When does it make sense to put data in elastic search vs creating secondary indexing on Primary datastore? Elastic search with another primary store
Pros:
- Primary datastore can be optimised for read write usecases.
- Elastic search suports more than just key value matching like fuzzy match, etc.
Cons:
- Out of sync with primary datastore
- two more component to manage (ES as well a pipeline to insert in ES)
- Would need some sort of Change data capture capability from Primary datastore.
Secondary indexes on Primary datastore
Pros:
- Less moving parts.
- Less consistency issues ( because secondary indexes can be eventually consistant)
Cons
- Not all datastore support secondary indexing
- Secondary index queries are more oftan scatter gather, doing it on higher QPS will limit read write qps on primary access patterns like read, write by PK
Are there other considerations while deciding this?
2 Answers 2
I was given good advice by an architect, early in my career: design and extra complexity, to improve performance, before you’ve discovered where the actual bottle decks in the system are. Otherwise, you will likely end up optimizing the wrong area.
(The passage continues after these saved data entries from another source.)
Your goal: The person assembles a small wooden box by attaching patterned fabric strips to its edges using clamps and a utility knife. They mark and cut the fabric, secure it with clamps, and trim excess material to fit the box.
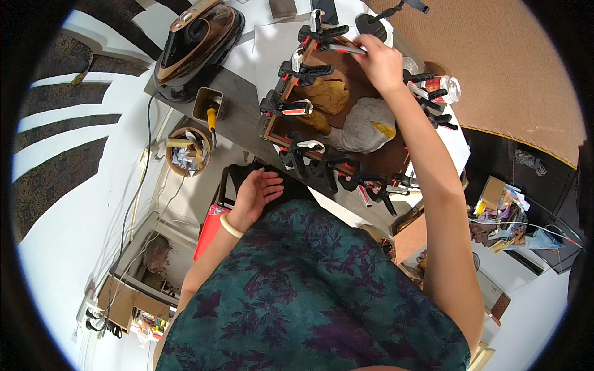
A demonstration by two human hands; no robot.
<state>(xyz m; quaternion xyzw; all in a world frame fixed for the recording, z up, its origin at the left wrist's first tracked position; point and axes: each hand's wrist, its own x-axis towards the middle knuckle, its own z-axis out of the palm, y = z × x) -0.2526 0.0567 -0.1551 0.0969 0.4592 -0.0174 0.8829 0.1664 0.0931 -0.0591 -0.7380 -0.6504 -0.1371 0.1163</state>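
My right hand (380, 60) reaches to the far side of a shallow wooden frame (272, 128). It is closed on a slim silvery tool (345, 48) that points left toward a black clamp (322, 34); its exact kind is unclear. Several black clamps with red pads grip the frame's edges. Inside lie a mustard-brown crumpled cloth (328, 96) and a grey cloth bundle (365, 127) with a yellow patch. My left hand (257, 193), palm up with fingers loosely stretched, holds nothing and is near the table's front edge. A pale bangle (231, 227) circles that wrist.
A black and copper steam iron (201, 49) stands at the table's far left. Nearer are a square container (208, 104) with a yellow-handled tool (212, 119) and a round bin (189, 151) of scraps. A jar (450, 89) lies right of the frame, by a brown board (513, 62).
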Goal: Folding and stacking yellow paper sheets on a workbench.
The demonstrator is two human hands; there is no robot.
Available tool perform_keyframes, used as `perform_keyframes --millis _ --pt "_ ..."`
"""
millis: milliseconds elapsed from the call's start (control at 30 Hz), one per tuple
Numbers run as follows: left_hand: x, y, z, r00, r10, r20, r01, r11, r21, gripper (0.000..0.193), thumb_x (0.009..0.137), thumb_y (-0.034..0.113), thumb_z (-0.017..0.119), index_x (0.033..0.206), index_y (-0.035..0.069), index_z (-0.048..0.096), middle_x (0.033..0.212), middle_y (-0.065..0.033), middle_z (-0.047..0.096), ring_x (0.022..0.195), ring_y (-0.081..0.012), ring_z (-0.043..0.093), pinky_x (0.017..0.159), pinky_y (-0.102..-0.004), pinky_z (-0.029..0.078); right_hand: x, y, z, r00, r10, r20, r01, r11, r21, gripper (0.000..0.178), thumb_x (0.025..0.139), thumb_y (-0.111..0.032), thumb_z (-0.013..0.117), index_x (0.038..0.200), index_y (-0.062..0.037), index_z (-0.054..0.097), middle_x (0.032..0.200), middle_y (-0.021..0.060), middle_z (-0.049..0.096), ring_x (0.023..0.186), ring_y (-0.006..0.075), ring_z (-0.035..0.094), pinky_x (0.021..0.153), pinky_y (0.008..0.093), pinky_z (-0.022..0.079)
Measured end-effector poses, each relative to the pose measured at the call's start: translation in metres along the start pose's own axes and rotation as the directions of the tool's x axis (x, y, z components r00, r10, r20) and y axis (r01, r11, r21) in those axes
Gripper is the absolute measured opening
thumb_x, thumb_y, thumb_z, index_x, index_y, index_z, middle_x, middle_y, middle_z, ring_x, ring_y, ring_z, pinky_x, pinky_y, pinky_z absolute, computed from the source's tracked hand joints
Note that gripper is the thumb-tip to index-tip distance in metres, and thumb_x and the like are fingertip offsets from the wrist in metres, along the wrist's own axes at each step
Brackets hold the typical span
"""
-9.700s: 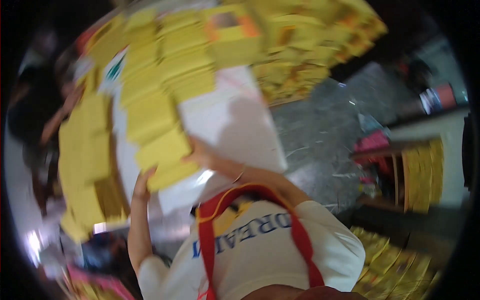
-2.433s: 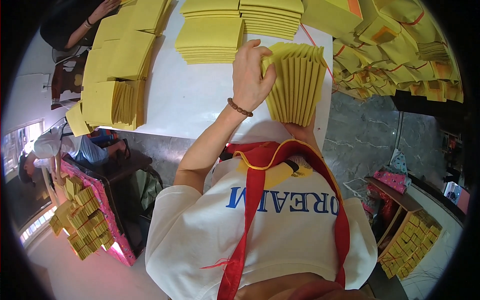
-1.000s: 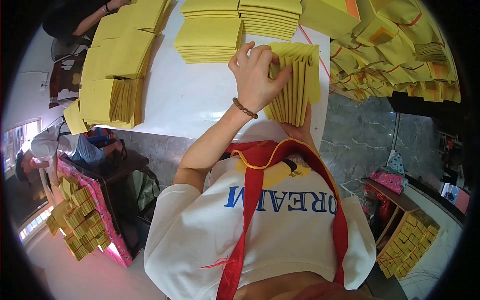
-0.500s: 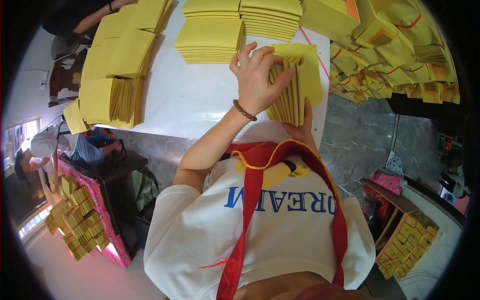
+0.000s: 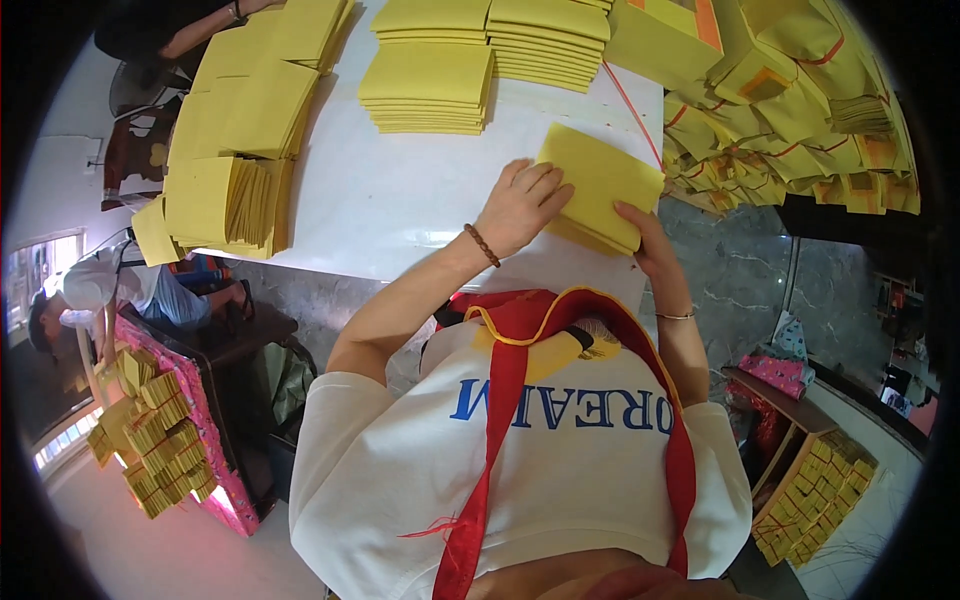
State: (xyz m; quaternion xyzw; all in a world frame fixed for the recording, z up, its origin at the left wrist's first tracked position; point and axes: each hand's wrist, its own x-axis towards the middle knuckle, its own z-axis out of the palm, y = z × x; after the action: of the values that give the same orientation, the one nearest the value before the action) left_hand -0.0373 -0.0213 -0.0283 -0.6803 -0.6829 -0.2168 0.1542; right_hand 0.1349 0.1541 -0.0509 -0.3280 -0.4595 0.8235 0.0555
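A stack of folded yellow paper lies tilted between my hands near the table's front right edge, its smooth top face up. My left hand grips its left edge with curled fingers. With the thumb on top at the lower right corner, my right hand holds the other side; its remaining fingers are hidden under the paper. Just beyond sits a neat pile of folded yellow paper, with another layered pile behind it to the right.
Larger yellow stacks line the left side of the white table. Red-tied yellow bundles crowd the right. A red cord crosses the tabletop. At far left, a person is beside more bundles; another person's arm reaches in above.
The fanned-out paper is now squared into a flat stack and turned. My left hand has moved down from its top to its left edge; my right hand has come up at its right.
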Motion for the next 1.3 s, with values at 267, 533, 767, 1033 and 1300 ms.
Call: perform_keyframes --millis 267,533,767,1033,1300 --pt "-0.008 0.009 0.018 0.984 -0.169 -0.049 0.158 0.971 -0.18 0.036 0.071 0.008 0.055 0.107 0.007 0.057 0.101 -0.0053 0.055 0.097 -0.0219 0.052 0.076 -0.0352 0.043 -0.01 0.029 -0.013 0.997 -0.061 -0.05 0.071 0.971 0.228 0.063 0.09 -0.049 0.045 0.137 -0.0098 0.032 0.135 0.0051 0.041 0.122 0.0193 0.041 0.099 0.0342 0.036" --pt "-0.004 0.004 0.015 0.959 -0.259 -0.115 0.223 0.94 -0.256 0.048 0.057 -0.003 0.057 0.105 0.007 0.055 0.099 -0.0071 0.058 0.091 -0.0248 0.054 0.075 -0.0359 0.041 -0.011 0.027 -0.006 0.969 -0.247 -0.002 0.243 0.951 0.191 0.069 0.088 -0.046 0.051 0.142 -0.0227 0.016 0.141 0.0009 0.026 0.13 0.0195 0.025 0.104 0.0389 0.026" --pt "0.005 0.006 0.019 0.946 -0.296 -0.129 0.254 0.929 -0.269 0.042 0.066 -0.002 0.055 0.106 0.007 0.054 0.098 -0.0071 0.057 0.093 -0.024 0.052 0.076 -0.035 0.04 -0.001 0.019 -0.011 0.979 -0.193 -0.067 0.203 0.953 0.225 0.069 0.083 -0.018 0.055 0.141 -0.016 0.019 0.134 0.0059 0.035 0.123 0.0212 0.036 0.099 0.0356 0.034" --pt "0.006 0.007 0.008 0.835 -0.428 -0.346 0.252 0.856 -0.45 0.039 0.067 -0.004 0.053 0.105 0.004 0.055 0.096 -0.0115 0.059 0.09 -0.0288 0.055 0.074 -0.0373 0.043 -0.012 0.023 -0.017 0.977 -0.16 -0.137 0.182 0.97 0.159 0.055 0.08 -0.012 0.056 0.131 -0.0063 0.036 0.122 0.0096 0.048 0.11 0.0242 0.05 0.091 0.0381 0.044" --pt "-0.051 -0.015 -0.035 0.941 -0.286 -0.181 0.271 0.957 -0.101 0.043 0.066 -0.001 0.053 0.107 0.007 0.061 0.098 -0.0113 0.059 0.09 -0.0284 0.056 0.076 -0.0365 0.044 -0.052 -0.019 -0.089 0.895 -0.167 -0.413 0.409 0.673 0.616 0.043 0.084 -0.027 0.048 0.119 -0.002 0.05 0.116 0.0128 0.057 0.105 0.0276 0.056 0.089 0.0419 0.046"
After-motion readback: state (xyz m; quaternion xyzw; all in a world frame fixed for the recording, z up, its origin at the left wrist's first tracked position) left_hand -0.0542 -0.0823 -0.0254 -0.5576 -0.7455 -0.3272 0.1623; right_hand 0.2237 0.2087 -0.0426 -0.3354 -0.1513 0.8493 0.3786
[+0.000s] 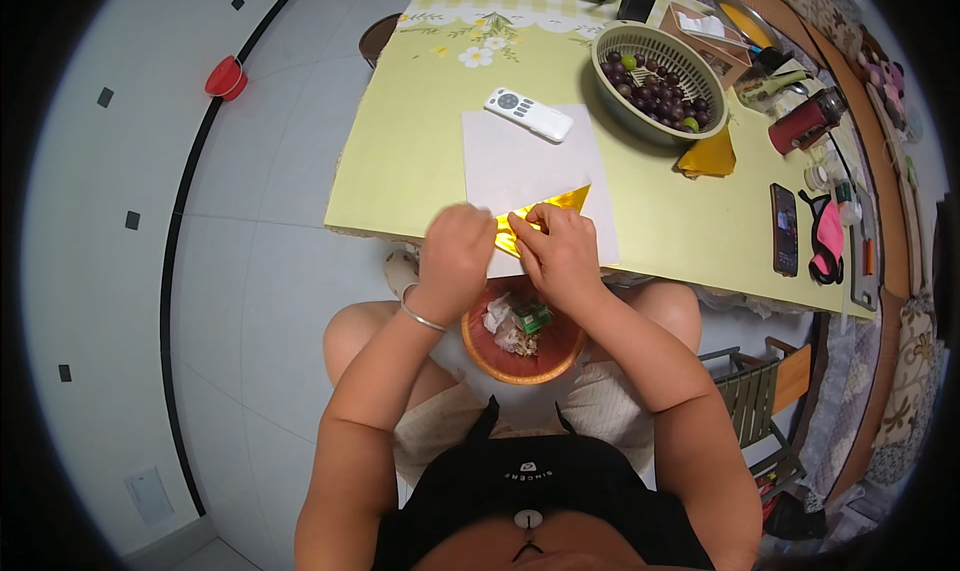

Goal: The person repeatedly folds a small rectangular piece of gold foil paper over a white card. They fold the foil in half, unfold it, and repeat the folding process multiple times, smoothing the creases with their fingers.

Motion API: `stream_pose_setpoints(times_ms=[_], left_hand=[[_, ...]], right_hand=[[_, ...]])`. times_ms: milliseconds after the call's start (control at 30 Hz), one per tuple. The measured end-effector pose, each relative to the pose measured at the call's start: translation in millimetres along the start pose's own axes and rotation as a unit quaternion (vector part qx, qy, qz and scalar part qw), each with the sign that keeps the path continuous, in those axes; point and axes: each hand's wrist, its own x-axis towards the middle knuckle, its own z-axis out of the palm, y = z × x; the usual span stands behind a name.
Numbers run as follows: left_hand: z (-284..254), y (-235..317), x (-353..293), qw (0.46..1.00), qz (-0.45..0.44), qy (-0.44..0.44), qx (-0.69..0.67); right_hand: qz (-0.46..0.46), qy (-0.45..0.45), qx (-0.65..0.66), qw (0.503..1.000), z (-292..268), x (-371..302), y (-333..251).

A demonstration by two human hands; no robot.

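A sheet of shiny gold foil paper, folded to a pointed triangle, lies at the table's near edge on a pale sheet of paper. My left hand is closed at the foil's left end, its fingertips mostly hidden behind the knuckles. On the foil's middle, my right hand has thumb and index finger pressed together, pinching it down. The foil's tip sticks out beyond my right hand, toward the upper right. A white remote control rests across the top of the pale sheet.
A basket of grapes and a folded gold piece are to the right. Farther right are a phone, a pink and black eye mask and a red bottle. Below the table edge, a red bin holding scraps stands between my knees.
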Motion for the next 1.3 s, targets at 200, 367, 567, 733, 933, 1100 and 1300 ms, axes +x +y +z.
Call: stream_pose_setpoints(times_ms=[200, 367, 567, 733, 933, 1100, 1300], left_hand=[[-0.3, 24.0, -26.6, 0.996, -0.003, -0.049, 0.080], [0.3, 24.6, -34.3, 0.987, 0.012, -0.087, 0.132], [-8.5, 21.1, -33.5, 0.987, 0.049, -0.094, 0.125], [-17.1, 17.1, -17.7, 0.997, -0.040, -0.064, 0.020], [1.6, 2.2, 4.5, 0.995, -0.098, -0.032, -0.006], [15.8, -6.4, 16.4, 0.990, -0.134, 0.029, -0.038], [-2.1, -0.3, 37.2, 0.982, -0.137, -0.124, -0.025]], right_hand=[[-0.008, -0.008, 0.001, 1.000, -3.3, 0.3, 1.1], [-0.010, -0.028, 0.012, 0.999, -9.2, 1.2, 0.6], [-0.014, -0.052, 0.007, 0.999, -9.8, 0.9, 3.9], [0.027, -0.069, 0.186, 0.980, -28.8, 7.3, 22.8], [0.149, -0.086, 0.188, 0.967, -37.8, 21.2, 43.1], [0.024, -0.069, 0.003, 0.997, -40.6, 36.7, 48.7], [-0.056, -0.110, -0.012, 0.992, -39.5, 47.3, 55.0]])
I’d recommend trying this out with full (fake?) volume on your primary data store with a secondary index to determine if that beat your performance requirements and is the actual bottleneck.
It would depend on the scale of your problem.
If you have identified one new query in the business domain that will be be stable and used regularly, but is inefficient with the current schema, add the supporting index. Each DML must now keep this in sync with the base table, however. So the system, overall, has more work to do. Latency on everything will increase everso slightly.
If instead the requirement is to support arbitrary ad hoc queries over all tables something like Elasticsearch will be the answer. The cost being that of syncing the two stores and the latency of that process.
At some point the cumulative cost of incrementally adding those secondary indexes will be more than that of replicating to another storage engine. If you envisage that future as most likely you can design it from the outset. Otherwise go with the secondaries, monitor, and be prepared to switch.
I have maintained several large RDBMS applications. Often tables on latency-sensitive paths will have several secondary indexes, sometimes many. And I have chosen not to add indexes for non-sensitive workloads (say, overnight batch reporting) to minimise the impact on those same tables. There is a balance to be found according to what is important to this application, and there are no free lunches.